Technology Distractions Increase Your Auto Insurance Rates
Technology is really nice.
I love the ability to search anything I need anytime I want all from the convenience of a smart phone that fits into my pocket.
I can even watch movies on my phone anytime I want!
It’s amazing the technological advances we’ve seen in the last 20 years. But that same technology is also to blame for a higher number of wrecks on the road.
Next time you’re on the highway just glance around the vehicles you pass, or the ones passing you.
Count how many drivers you see with their head buried in their smart phone all while piloting their vehicles at 60 mph or more.
It’s been proven that driving while distracted by your smart phone is more dangerous that driving intoxicated. Texting and driving in Texas don’t mix.
It’s an absolute epidemic in our culture and I literally see it happen every time I drive and I’m sure you do too!

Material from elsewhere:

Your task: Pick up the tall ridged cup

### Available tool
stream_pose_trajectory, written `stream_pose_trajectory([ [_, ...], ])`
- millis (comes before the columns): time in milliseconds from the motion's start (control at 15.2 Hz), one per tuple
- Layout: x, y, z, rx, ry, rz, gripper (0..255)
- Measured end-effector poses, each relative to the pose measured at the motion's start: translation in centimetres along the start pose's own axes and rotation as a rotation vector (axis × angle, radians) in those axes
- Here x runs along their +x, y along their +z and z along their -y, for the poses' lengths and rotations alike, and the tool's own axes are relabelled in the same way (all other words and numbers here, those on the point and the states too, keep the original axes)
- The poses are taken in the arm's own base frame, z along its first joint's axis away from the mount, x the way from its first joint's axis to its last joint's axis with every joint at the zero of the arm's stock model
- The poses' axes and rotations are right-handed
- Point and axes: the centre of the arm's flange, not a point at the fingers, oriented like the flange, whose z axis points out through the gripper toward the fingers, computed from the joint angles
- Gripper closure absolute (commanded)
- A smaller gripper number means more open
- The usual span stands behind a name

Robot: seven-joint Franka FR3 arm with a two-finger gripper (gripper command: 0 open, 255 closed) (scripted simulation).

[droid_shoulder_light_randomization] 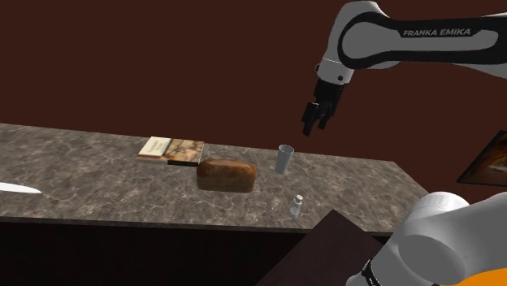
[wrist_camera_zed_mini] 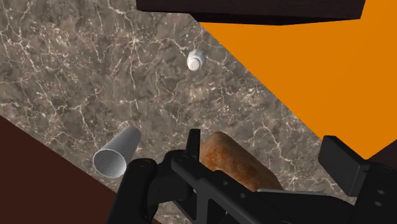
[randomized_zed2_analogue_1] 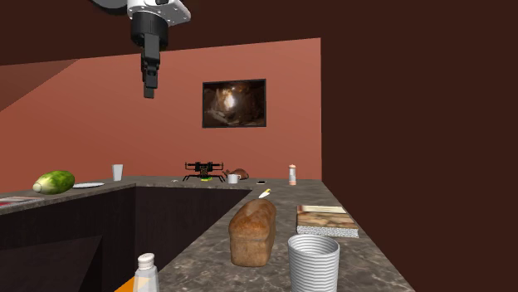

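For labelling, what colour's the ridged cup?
The cup is pale grey-white; clearest in the second exterior view.

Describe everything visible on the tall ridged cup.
The tall pale-grey ridged cup is a cylinder slightly narrower at the base, its wall ringed with fine horizontal ridges. Its top is open, and it looks empty in the wrist view. Its material is unclear. It stands upright on the brown marbled stone counter, apart from the brown bread loaf beside it. Only the counter touches it. The black claw hangs open well above it, off to one side.
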Motion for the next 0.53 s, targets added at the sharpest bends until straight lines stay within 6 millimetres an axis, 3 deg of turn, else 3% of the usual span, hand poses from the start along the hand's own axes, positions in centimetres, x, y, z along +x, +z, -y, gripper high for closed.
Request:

Undisclosed Drivers Affect Insurance Rates
An undisclosed driver is simply someone that’s driving a vehicle that they are not also listed on the vehicles auto policy.
It could be a relative, it could be a neighbor or a coworker borrowing a vehicle.
Unfortunantely, it could also be a 16 year old or 17 year old that the parents didn’t want to add to their insurance policy because they didn’t want to pay the higher premiums.
We see accidents with undisclosed drivers all the time.
In fact, a recent study showed that up to 40% of the undisclosed drivers with one insurance company were responsible for causing accidents.
That is an absolutely staggering number!
The problem with undisclosed drivers is very simple. Insurance companies can’t properly rate them precisely because they don’t know about them.
Yet when they have accidents the insurance companies are still held responsible to pay for the damage they cause.
And since the insurance companies haven’t been able to rate for them before the accident they have to make up for that on the back end.
The end result is that everyone’s car insurance rates in that pool go up.
Think about it for a moment: you’ve probably had a conversation before about your auto rates with a relative, a coworker, maybe a friend and you realize they’re payments are different from yours.